* _Activity_: In this exercise, the data must be written out exactly.

====

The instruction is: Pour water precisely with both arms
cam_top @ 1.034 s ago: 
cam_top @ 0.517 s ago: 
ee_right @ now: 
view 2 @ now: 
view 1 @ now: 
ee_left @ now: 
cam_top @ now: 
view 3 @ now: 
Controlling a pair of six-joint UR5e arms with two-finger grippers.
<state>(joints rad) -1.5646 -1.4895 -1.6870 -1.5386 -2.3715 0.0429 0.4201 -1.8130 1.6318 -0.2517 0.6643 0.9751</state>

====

* _The completed task_:
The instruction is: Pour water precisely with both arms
cam_top @ 1.034 s ago: 
cam_top @ 0.517 s ago: 
ee_right @ now: 
view 2 @ now: 
view 1 @ now: 
ee_left @ now: 
cam_top @ now: 
view 3 @ now: 
Controlling a pair of six-joint UR5e arms with two-finger grippers.
<state>(joints rad) -1.5646 -1.4895 -1.6870 -1.5386 -2.3715 0.0429 0.4201 -1.8130 1.6318 -0.2517 0.6643 0.9751</state>

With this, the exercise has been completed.